Please print exactly the lines below, from the start of the material up to and including the line with "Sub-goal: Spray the", but none of the pictures.

_Information provided:_
• • •
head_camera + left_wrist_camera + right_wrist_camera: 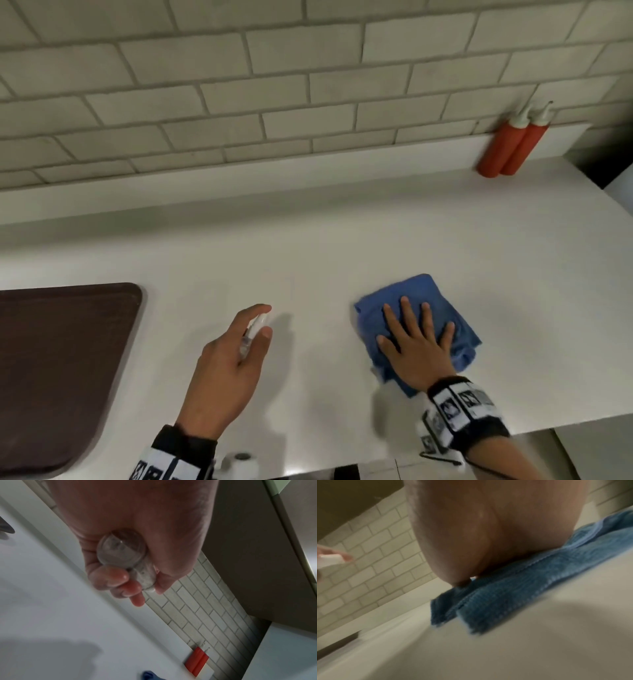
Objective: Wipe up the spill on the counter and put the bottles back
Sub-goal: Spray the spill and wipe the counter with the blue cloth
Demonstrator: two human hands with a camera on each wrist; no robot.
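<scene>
My left hand (236,346) grips a small clear spray bottle (251,334) above the white counter (308,246), its white nozzle pointing forward. The left wrist view shows the clear spray bottle (125,555) end-on, with my fingers (113,578) curled round it. My right hand (416,339) lies flat with spread fingers on a folded blue cloth (448,301) to the right. From the right wrist, my palm presses down on the blue cloth (513,591). Two red squeeze bottles (510,144) with white tips stand together against the tiled wall at the far right, and the red squeeze bottles (197,661) also show low in the left wrist view.
A dark brown tray (58,370) lies on the counter at the left edge. A white tiled wall (274,85) backs the counter. The counter ends at the right behind the red bottles. A small white object (239,462) sits at the front edge near my left wrist.
</scene>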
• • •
_Written response:_
head_camera + left_wrist_camera + right_wrist_camera: 
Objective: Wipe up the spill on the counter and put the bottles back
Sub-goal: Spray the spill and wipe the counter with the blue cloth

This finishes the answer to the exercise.